The example of the English Reformers shows this principle in our liturgy. The Book of Common Prayer isn't set to a strict "common language" (although it is in the vernacular) but has an elevation of language to it by 16th century standards. The KJV too is translated by the early 17th-century fathers into a formal language and "high" style. What we see in our liturgical forebearers is a "sacral vernacular" a language that is understood, yet uncommon. This is the same trend which is seen in other early liturgies, Latin, Greek, Old Armenian, Old Georgian, Coptic, Old Ethiopian (Ge’ez), Church Slavonic all have these trends, each of which has high stylistic features, yet are (were at least) understood.

Objections

The first objection follows thus: (Major) A sacral language cannot be understood by the laity, (minor) worship must be understood in order to be effective, ERGO A sacral language must not be implemented.

This can be attacked on multiple points. First, a sacral language can be understood. A sacral language was used in Anglican worship up until the 70's where there was a revision of the Prayer Book into a common tongue. Surely, those worshipping with it understood it. Further, in most other circles hymns are still sung in a sacral tongue. Further, the dominance of the King James Version of the Bible disproves this, in fact, the majority of Bible readers still use it.

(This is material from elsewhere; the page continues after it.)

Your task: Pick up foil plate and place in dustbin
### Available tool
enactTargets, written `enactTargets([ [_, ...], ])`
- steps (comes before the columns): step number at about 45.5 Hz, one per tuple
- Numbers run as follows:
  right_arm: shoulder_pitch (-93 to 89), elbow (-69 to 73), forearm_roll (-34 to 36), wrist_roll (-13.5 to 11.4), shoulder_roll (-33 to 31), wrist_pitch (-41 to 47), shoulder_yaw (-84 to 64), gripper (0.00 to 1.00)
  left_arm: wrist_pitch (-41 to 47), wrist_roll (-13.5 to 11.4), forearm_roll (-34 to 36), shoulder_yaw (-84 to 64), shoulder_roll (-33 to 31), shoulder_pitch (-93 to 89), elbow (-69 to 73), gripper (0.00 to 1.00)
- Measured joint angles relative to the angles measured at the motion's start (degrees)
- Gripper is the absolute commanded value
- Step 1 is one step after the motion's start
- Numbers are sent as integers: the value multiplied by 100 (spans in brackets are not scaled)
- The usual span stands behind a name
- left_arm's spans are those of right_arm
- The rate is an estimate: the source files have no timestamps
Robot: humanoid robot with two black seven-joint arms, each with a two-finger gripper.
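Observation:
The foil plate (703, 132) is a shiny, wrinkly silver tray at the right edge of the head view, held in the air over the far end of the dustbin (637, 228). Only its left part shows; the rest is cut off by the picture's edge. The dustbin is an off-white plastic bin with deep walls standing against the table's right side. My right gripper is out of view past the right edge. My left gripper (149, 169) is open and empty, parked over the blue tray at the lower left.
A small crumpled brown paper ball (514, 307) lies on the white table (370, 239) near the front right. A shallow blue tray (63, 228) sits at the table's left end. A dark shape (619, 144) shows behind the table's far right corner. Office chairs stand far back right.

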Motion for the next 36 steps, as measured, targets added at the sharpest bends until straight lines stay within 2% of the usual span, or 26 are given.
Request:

This is not done merely in well-educated circles but has the opposite trend, poorly educated demographics tend to use it more often than better-educated demographics (the ones who apparently cannot understand it). Further, the minor premise reveals an intellectualism on the part of the objector. Sacral languages, even when less understood than a common tongue, express other aspects of spirituality than a mere contemplation on the sense of the words being spoken. There is a majesty and beauty which strike the reader, forming his worship to express the very beauty and majesty of God.

The second objection follows thus: (M) A sacral language distances one from intimacy with God, (m) the goal of redemption is that "we will be His people, and I will be their God," ERGO A sacral language must not be implemented.

The major premise may be attacked: For, it is false that sacral language (and by extension) formal worship reduces intimacy. Rather, it frames our seeking of God in a certain way. It trains us to have this type of relationship with God in due proportion. Shakespearean sonnets do not quell love due to their complex and formal language, rather it expresses it in an even greater way, not only through the words spoken but also through the mode of speaking. Sacral language expresses things beyond the sense of the words themselves.


How is this to be Implemented?

How, then, is this to be implemented liturgically? As an Anglican this is easy, we have been gifted with a liturgy that is both vernacular and sacral, that is, the Elizabethan English of the KJV and the pre-1979 Books of Common Prayer. We must retain that elevation of language in our worship. A new tool within the ACNA for this is the 2019 Book of Common Prayer TLE. Follow the historical trend of keeping the teaching and preaching in the common language of the people, but the sacral vernacular of the liturgy must be retained.